Çevre, Şehircilik ve İklim Değişikliği Bakanı Mehmet Özhaseki, geçen hafta yaptığı açıklamasında, bugünü işaret ederek olası İstanbul depremi için hazırlık projelerini duyuracağını söylemişti. Cumhurbaşkanı Erdoğan, söz konusu projeyi 'Yüzyılın Dönüşümü İstanbul Programı'nda açıkladı.
Yer Bilimci Prof. Dr. Naci Görür, sosyal medya hesabından “Yüzyılın Dönüşümü İstanbul” projesiyle ilgili açıklamada bulundu.
"Bütün bunlar çok güzel ama İstanbul’u depreme tamamen hazırlayacak şeyler değil"

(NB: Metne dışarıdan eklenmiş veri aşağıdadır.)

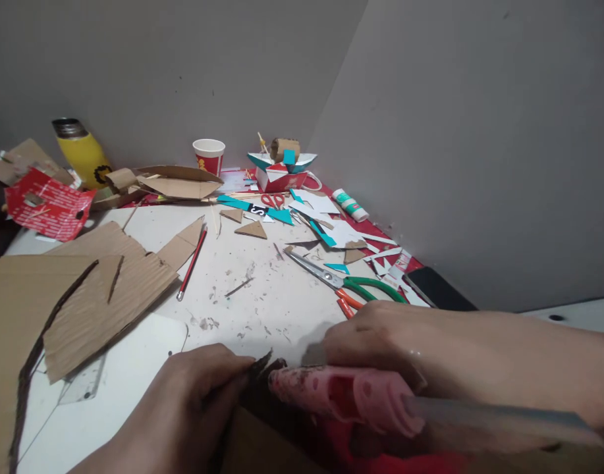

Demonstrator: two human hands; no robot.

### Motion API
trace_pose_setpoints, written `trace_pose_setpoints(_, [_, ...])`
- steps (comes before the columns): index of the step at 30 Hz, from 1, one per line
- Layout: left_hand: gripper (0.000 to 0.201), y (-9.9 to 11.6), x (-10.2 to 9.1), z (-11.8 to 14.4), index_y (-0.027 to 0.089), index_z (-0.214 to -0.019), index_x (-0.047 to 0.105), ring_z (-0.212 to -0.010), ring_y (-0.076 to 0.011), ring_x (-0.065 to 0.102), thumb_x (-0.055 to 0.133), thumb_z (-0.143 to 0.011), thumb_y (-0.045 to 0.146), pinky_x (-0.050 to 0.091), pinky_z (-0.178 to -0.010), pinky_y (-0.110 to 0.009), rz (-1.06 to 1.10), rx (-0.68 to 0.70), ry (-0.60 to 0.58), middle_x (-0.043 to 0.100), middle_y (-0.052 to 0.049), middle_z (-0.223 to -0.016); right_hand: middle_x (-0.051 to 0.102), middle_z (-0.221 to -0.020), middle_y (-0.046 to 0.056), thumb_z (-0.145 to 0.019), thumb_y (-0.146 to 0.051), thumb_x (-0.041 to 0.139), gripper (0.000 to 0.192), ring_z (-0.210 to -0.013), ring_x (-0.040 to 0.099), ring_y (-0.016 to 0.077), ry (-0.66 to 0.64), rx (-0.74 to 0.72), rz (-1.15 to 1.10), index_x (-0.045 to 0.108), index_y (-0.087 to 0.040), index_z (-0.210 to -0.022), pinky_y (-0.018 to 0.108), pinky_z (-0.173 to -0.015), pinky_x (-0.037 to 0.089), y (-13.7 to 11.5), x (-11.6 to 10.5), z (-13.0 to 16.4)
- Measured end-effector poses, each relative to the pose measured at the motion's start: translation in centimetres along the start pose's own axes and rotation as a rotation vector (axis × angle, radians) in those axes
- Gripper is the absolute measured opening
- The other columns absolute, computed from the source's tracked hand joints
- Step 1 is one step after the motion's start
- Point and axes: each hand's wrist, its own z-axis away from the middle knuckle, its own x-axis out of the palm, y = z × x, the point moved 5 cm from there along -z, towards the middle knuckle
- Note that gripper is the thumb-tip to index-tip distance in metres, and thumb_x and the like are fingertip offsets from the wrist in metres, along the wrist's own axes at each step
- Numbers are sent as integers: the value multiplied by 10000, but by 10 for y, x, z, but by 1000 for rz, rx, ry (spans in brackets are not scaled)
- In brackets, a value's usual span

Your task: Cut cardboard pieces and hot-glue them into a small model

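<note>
Pink and blurred at the near edge, a glue gun (351,395) lies across the bottom of the view with its nozzle pointing left, a pale glue stick (504,421) running out of its back toward the right. The person's right hand (381,342) is closed over the top of the gun, fingers wrapped around its body. The nozzle tip sits just beside a small dark cardboard piece (265,368), which the left hand (203,388) pinches between thumb and fingers, so that piece lies between the two hands, touching the left fingertips and very near the nozzle.

Farther out on the white table (282,303) lie green-handled scissors (351,283) with orange at the pivot, blades pointing far left. A red pencil (192,263) lies left of centre, beside a large corrugated cardboard sheet (99,296) with cuts in it. A clear ruler (82,385) pokes out under that sheet.

Little writing can be read: a black scrap (258,210) among teal offcuts carries a white letter "S". A red and white paper cup (209,156) at the far side bears a printed emblem too small to make out, and a yellow bottle (82,153) at the far left shows a dark round mark. A white glue tube (350,205) with a green band lies far right; its label is unreadable. A dark phone (437,289) rests against the right wall.
</note>
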Motion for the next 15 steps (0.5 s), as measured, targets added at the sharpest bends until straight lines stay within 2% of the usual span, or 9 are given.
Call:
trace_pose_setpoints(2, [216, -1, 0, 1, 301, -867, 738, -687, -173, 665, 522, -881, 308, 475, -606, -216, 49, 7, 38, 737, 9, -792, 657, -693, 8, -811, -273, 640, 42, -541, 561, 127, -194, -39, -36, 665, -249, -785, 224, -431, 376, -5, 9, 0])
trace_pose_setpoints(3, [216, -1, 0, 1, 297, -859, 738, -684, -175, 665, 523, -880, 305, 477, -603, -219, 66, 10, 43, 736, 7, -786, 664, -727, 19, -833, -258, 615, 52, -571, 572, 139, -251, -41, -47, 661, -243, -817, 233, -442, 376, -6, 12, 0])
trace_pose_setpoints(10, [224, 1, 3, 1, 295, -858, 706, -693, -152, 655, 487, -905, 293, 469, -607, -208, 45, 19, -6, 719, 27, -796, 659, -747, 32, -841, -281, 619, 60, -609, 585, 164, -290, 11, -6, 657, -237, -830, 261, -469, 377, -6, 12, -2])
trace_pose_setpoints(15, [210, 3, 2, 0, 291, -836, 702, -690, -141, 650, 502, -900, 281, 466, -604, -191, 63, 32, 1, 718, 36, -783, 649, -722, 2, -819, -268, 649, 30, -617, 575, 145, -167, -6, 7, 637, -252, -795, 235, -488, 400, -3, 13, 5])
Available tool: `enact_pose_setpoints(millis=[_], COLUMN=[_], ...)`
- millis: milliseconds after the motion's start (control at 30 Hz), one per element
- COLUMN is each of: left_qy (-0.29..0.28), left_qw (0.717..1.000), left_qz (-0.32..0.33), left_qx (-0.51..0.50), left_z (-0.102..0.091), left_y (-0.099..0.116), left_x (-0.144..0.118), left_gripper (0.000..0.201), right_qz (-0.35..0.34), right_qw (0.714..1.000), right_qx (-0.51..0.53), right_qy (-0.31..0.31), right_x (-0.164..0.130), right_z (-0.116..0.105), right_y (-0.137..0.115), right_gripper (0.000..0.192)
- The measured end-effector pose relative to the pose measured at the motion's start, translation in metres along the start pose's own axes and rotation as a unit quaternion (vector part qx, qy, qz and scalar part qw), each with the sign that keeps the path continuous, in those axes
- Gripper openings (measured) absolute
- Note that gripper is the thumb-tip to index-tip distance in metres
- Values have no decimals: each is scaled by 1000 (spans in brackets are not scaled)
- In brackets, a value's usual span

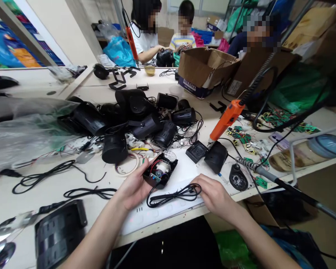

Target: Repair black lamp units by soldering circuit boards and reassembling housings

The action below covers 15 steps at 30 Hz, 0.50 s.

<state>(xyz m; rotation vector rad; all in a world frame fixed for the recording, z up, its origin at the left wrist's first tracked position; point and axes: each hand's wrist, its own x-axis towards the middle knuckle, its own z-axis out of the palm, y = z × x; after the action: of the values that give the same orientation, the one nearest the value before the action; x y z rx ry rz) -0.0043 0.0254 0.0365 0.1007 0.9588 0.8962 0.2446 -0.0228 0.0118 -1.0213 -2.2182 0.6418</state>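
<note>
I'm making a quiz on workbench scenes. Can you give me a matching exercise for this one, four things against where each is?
Things:
1. open black casing
2. coiled black cord
3. orange screwdriver
4. cardboard box

Places:
A. far side of the bench
B. hanging on a cable above the bench
C. in the left hand
D. at the right hand's fingertips

Pairs: 1-C, 2-D, 3-B, 4-A

Bright, even indoor light, soft from overhead; only faint shadows on the white tabletop (58, 186). Strong wide-angle bending at the edges curves the tabletop rim and stretches corners. Centre sharp, glare on the clear plastic sheet (22, 130) at left, far background faces blurred.
</note>
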Motion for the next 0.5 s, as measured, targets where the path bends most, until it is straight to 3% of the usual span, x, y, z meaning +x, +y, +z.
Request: enact_pose_setpoints(millis=[333, 500], left_qy=[-21, -22], left_qw=[1000, 1000], left_qz=[-11, -10], left_qx=[17, 9], left_z=[-5, -2], left_y=[6, 6], left_x=[-3, -4], left_gripper=[46, 44], right_qz=[-13, -8], right_qw=[998, 998], right_qx=[-38, -45], right_qy=[41, 43], right_x=[-20, -16], right_z=[18, 18], right_y=[0, -1], right_gripper=[44, 39])
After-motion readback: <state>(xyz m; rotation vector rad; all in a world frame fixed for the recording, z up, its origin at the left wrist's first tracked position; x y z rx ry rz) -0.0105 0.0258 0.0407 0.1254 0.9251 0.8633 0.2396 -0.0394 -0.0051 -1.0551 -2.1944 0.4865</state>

Projenin yararlı ancak yetersiz olduğunu belirten Görür, şu ifadeleri kullandı:
- "Bugün hükümetimizin yetkilileri ve Cumhurbaşkanımız ‘Yüzyılın Dönüşümü, İstanbul’ uygulamasını başlattılar. Sayın Cumhurbaşkanımız, bu toplantıda bizi umutlandıran çok doğru şeyler söylediler.

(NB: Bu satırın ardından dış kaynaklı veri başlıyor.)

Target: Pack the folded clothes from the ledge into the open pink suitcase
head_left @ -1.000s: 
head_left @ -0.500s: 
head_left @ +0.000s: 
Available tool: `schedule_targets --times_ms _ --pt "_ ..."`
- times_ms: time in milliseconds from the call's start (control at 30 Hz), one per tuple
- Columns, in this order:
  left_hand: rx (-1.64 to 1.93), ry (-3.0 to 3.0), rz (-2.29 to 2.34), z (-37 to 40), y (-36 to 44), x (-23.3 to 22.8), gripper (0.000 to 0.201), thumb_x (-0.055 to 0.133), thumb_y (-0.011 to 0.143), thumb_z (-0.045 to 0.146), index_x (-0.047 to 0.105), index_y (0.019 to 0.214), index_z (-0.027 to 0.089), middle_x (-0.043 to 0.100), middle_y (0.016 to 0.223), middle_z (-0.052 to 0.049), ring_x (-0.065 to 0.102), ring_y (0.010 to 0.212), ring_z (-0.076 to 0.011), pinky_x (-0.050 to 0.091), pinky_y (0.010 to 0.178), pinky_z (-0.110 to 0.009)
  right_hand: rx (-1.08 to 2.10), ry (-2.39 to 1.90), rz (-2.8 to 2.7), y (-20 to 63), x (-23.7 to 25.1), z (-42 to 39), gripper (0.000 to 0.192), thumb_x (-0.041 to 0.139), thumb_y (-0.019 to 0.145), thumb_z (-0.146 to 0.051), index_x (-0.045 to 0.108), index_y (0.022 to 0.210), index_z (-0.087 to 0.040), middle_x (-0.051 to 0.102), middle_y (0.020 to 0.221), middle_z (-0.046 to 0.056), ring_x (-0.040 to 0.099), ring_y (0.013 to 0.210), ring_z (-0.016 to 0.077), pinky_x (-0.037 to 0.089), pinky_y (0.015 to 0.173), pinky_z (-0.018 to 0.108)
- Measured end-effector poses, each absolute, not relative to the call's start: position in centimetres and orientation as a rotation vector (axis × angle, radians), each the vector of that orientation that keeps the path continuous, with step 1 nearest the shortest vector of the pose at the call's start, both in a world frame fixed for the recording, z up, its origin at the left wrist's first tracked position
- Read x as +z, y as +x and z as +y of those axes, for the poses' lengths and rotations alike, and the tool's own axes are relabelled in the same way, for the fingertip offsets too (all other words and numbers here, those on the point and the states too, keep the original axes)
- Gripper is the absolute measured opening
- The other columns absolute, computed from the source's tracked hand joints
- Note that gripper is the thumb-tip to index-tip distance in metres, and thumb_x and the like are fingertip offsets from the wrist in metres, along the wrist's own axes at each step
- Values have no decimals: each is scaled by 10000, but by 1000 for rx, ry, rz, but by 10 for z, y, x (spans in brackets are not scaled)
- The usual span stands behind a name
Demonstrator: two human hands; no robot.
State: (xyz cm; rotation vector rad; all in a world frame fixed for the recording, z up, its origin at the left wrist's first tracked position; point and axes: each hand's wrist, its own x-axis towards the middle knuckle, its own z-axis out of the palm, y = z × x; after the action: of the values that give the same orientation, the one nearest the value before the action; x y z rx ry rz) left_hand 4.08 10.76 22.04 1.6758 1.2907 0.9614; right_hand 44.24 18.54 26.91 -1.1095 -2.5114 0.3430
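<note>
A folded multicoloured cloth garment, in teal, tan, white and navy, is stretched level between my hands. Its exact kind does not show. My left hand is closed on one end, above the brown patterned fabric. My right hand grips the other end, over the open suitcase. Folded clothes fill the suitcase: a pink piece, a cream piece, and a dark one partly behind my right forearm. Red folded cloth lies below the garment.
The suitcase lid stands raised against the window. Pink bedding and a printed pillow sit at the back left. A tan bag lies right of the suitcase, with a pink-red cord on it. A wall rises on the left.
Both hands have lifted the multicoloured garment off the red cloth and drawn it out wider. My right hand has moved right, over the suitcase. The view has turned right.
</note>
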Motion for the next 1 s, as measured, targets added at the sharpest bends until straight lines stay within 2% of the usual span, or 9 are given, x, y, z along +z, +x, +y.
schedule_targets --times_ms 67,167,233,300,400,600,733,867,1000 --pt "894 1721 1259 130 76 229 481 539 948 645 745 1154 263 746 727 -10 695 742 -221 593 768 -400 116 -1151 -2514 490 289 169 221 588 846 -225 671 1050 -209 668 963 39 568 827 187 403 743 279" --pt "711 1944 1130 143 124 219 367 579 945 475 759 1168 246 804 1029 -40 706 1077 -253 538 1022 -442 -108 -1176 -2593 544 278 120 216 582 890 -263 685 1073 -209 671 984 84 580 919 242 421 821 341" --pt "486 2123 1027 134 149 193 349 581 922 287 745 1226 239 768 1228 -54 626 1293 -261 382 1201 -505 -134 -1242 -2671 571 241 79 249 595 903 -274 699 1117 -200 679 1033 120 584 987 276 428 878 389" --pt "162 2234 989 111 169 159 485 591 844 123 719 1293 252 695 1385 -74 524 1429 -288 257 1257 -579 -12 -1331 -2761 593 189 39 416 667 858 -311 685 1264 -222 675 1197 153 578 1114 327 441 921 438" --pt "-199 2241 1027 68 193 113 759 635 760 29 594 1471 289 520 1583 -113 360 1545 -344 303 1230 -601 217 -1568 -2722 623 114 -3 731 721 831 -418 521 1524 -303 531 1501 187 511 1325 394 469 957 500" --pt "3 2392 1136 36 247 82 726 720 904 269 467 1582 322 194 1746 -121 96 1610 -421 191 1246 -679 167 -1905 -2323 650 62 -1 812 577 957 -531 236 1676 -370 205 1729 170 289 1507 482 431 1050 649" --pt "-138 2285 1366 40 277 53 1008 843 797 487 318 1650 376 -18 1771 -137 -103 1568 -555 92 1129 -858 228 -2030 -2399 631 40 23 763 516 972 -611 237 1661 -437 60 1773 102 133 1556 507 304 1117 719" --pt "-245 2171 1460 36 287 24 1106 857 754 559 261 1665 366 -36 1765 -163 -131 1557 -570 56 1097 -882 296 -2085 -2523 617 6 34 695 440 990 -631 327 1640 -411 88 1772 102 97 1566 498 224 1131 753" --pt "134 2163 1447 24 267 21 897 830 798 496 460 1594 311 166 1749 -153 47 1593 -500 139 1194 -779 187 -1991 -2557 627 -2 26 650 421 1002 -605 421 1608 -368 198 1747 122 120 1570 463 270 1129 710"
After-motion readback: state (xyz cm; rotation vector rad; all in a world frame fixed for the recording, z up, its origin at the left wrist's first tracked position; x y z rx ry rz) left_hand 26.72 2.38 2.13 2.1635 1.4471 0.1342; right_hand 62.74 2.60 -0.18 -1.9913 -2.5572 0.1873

- Depremin bu ülkenin en başta gelen gündemi ve sorunu olduğunu, depremi unutmamamız gerektiğini, aksi olursa her an 17 Ağustos ve 6 Şubat afetleri gibi felaketlerle karşılaşabileceğimizi söylediler.

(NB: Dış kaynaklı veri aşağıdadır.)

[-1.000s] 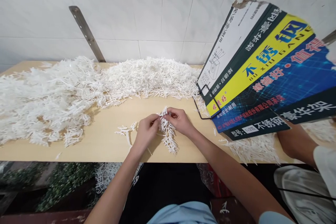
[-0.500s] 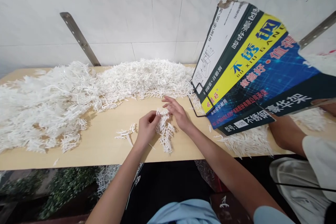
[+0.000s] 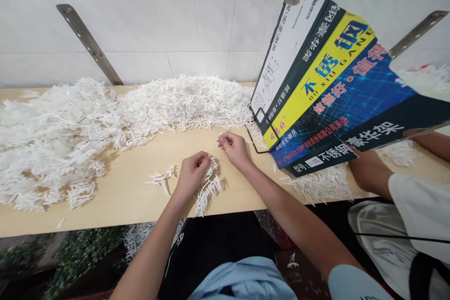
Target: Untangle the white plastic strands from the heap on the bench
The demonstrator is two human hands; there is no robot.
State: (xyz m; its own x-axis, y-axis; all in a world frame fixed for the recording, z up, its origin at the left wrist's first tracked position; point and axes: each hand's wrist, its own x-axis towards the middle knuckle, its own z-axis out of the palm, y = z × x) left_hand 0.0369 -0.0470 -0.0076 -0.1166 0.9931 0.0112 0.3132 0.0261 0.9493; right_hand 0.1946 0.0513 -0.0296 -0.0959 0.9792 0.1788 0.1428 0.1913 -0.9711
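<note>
My left hand point(image 3: 191, 172) grips a bunch of white plastic sprigs point(image 3: 208, 187) that hangs over the front of the wooden table point(image 3: 133, 187). Beside it, further back, my right hand point(image 3: 233, 146) pinches a single thin white piece between thumb and fingers, just in front of the big heap of white sprigs point(image 3: 186, 101). The two hands are a short way apart.
A tangled pile of white branches point(image 3: 52, 136) covers the table's left. A printed cardboard box point(image 3: 326, 84) leans at the right, with a black wire frame beside it. Another person's arm point(image 3: 372, 168) rests under the box. Metal braces run up the tiled wall.
My right hand has let go of the bunch, moved back toward the heap and pinched a single piece. My left hand has kept the bunch, which now droops lower.
</note>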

- İstanbul’da kentsel dönüşümün üzerinde durdular, çok sayıda bağımsız bölümün dönüştürülmesi gereği üzerinde durdular. Bütün bunlar çok güzel, yararlı şeyler ama üzülerek söylemeliyim ki İstanbul’u depreme tamamen hazırlayacak şeyler değildir.”
"Asla yapı stokunu ve nüfusu artıracak şeyleri yapmayalım"
Hükümet yetkililerine seslenerek tavsiyelerde bulunan Görür, şunları söyledi:
- "Bir kentin deprem dirençli hale gelmesi demek öngörülen büyüklükteki deprem veya depremleri minimum hasar ve can kaybıyla atlatması demektir. Bunun için de kentin sadece yapı stoku ile değil tüm bileşenleri ile depreme hazır olması gerekir. Yani kentin, yönetim anlayışı, halkı, altyapısı, yapı stoku, ekosistem/çevresi ve ekonomisi depreme hazır olmalıdır. Bunun en güzel örneği 6 Şubat depremlerini geçiren Güneydoğu’dur.
- Kentlerin her bileşeninin tahrip olduğu bu yerlerde yapı stoku dirençli olsa normal yaşam olabilir mi? Belki can kaybı az olurdu ama bozulmuş ekosistem yine bizi telef edebilirdi. Onun için hükümet yetkililerinden rica ediyorum. İstanbul depreme hazırlamak sadece yapı sorunuymuş gibi sunmayalım. Asla yapı stokunu ve nüfusu artıracak şeyleri yapmayalım ve en önemlisi sanayiyi seyreltip Anadolu’ya taşıyalım."